Data sets for evaluating algorithms have been generously provided by the following individuals and labs:
- Simon Peron & Karel Svoboda / Janelia Research Campus
- Adam Packer, Lloyd Russell & Michael Häusser / UCL
- Jeff Zaremba, Patrick Kaifosh & Attila Losonczy / Columbia
- Nicholas Sofroniew & Karel Svoboda / Janelia Research Campus
- Philipp Bethge and Fritjof Helmchen / University of Zurich (in preparation)
All data hosted on Amazon S3 and training data availiable through the CodeNeuro data portal.
All jobs will be run on an Amazon EC2 cluster in a standardized environment. Our notebooks service uses Docker containers to deploy an interactive version of this same environment running in Jupyter notebooks. This is useful for testing and developing algorithms, but is currently limited to only one node.
The environment has following specs and included libraries:
- Python v2.7.6
- Spark v1.3.0
- Numpy v1.9.2
- Scipy v0.15.1
- Scikit Learn v0.16.1
- Scikit Image v0.10.1
- Matplotlib v1.4.3
as well as several additional libraries included with Anaconda.

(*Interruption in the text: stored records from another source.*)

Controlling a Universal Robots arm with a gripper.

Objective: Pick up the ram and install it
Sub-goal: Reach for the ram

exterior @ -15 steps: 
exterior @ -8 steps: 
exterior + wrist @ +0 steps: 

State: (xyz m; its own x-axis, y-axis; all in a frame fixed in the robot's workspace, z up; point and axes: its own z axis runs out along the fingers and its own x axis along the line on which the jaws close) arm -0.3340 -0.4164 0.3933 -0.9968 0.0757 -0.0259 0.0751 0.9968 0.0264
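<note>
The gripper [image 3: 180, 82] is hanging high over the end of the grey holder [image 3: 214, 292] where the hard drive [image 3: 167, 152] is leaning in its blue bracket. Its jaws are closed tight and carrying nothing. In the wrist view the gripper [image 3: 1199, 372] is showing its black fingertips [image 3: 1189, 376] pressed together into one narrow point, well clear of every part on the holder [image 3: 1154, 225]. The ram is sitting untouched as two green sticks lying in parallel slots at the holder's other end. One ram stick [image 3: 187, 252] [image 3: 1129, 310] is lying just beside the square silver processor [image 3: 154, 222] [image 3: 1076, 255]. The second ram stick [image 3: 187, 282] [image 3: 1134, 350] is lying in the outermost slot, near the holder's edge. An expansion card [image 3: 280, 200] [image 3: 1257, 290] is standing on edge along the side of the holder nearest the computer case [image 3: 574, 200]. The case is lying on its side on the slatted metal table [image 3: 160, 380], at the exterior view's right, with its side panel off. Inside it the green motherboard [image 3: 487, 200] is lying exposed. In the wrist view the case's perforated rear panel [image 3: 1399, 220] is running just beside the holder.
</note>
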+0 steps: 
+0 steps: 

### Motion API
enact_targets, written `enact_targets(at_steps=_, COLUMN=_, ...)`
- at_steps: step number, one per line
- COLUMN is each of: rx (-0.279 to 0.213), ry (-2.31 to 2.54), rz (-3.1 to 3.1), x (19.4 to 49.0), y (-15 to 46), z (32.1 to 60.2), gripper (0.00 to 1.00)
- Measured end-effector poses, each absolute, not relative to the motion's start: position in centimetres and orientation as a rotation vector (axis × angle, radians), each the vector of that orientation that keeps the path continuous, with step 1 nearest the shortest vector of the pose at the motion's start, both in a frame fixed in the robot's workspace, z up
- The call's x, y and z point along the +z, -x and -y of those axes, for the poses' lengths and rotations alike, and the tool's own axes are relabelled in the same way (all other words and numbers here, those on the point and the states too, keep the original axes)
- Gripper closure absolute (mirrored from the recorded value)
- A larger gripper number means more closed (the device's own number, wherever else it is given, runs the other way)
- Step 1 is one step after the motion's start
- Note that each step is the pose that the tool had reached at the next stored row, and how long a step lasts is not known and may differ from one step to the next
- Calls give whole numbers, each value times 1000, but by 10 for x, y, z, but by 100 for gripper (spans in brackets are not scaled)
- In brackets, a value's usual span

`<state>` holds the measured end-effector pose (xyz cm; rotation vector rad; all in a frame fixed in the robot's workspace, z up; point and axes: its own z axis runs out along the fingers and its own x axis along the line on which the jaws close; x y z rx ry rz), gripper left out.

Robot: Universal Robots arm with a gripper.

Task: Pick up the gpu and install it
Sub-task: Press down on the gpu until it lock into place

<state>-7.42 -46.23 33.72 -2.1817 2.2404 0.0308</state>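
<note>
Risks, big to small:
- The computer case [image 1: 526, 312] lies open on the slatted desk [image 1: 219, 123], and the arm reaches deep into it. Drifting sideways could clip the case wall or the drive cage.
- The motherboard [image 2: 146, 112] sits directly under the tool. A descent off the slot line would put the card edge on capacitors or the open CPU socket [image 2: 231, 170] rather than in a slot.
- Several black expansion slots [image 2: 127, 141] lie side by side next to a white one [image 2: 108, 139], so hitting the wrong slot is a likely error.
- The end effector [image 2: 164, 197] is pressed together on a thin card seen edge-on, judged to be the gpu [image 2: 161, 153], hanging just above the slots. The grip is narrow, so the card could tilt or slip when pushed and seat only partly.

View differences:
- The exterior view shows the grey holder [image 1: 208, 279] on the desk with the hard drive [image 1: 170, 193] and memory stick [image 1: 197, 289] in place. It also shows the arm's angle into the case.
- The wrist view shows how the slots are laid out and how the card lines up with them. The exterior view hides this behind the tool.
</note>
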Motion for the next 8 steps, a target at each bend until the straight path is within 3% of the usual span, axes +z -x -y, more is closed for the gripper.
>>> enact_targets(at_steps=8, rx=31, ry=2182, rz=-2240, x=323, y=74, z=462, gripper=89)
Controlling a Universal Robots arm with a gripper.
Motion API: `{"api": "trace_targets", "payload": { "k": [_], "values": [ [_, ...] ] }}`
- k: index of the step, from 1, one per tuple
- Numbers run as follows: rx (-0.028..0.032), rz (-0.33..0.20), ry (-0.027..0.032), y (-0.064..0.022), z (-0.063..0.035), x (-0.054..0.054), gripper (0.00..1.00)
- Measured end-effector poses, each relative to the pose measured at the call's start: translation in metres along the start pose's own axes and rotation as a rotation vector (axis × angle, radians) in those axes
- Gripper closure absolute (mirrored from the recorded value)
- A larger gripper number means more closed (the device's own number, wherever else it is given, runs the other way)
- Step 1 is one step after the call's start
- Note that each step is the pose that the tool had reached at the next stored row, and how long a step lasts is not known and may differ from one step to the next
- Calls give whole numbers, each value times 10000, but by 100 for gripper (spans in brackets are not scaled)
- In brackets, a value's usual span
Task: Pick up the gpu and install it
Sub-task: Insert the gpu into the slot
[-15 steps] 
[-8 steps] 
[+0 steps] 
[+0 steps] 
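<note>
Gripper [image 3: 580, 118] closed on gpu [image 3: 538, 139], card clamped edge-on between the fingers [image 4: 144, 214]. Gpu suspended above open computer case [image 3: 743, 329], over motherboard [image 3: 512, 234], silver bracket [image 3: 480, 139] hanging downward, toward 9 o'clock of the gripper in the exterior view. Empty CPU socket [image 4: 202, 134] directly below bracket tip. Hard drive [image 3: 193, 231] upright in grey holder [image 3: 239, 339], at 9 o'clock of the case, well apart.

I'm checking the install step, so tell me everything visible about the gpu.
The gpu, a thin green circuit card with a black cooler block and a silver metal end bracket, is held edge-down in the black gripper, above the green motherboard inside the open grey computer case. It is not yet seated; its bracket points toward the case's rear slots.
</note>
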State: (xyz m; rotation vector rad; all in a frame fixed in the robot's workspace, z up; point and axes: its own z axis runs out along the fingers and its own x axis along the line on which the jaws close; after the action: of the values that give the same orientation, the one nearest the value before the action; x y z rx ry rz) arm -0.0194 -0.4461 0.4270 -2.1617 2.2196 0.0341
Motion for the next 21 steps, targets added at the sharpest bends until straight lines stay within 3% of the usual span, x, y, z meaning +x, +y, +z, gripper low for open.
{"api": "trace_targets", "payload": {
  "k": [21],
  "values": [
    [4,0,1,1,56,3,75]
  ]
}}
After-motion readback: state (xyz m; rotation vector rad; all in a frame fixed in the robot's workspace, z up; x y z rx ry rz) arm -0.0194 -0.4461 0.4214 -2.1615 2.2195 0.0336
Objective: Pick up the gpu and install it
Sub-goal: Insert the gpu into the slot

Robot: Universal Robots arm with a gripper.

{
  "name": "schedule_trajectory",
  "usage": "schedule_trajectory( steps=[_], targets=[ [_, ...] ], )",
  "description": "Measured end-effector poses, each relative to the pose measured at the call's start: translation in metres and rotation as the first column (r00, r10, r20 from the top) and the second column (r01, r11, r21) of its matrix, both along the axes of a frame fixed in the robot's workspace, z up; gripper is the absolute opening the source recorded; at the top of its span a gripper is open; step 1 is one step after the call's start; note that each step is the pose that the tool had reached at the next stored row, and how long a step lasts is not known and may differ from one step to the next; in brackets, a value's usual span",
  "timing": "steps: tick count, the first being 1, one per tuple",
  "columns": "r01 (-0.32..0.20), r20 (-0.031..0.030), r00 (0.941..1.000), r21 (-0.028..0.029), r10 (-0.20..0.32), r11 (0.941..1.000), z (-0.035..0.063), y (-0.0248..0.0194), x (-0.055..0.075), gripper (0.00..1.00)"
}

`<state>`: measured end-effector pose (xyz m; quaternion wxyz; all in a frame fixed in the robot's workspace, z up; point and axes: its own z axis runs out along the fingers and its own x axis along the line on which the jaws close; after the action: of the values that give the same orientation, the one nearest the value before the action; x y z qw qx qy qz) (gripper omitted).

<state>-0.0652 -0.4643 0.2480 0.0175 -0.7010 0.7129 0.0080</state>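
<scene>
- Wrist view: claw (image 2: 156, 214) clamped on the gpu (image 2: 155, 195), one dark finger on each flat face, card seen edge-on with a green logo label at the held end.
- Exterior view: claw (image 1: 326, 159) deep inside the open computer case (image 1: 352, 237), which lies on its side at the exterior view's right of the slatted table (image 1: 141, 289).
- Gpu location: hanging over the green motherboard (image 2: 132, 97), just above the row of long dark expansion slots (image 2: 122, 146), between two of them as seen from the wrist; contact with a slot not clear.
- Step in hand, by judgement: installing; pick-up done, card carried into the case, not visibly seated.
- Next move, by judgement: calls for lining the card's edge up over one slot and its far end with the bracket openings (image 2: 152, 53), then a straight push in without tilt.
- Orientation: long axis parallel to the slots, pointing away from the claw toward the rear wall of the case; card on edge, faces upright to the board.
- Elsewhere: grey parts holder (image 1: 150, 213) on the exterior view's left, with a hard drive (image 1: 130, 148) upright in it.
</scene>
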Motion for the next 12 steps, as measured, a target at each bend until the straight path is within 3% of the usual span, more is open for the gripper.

You can develop and test your code in a full cluster deployment by following these instructions to launch a cluster on EC2.
This repo includes a suite for validating and executing pull requests, storing the status of pull requests in a Mongo database, and outputting the results to S3. To run its unit tests:
- Install the requirements with
pip install -r /path/to/neurofinder/requirements.txt
- Call
py.test
inside the base neurofinder directory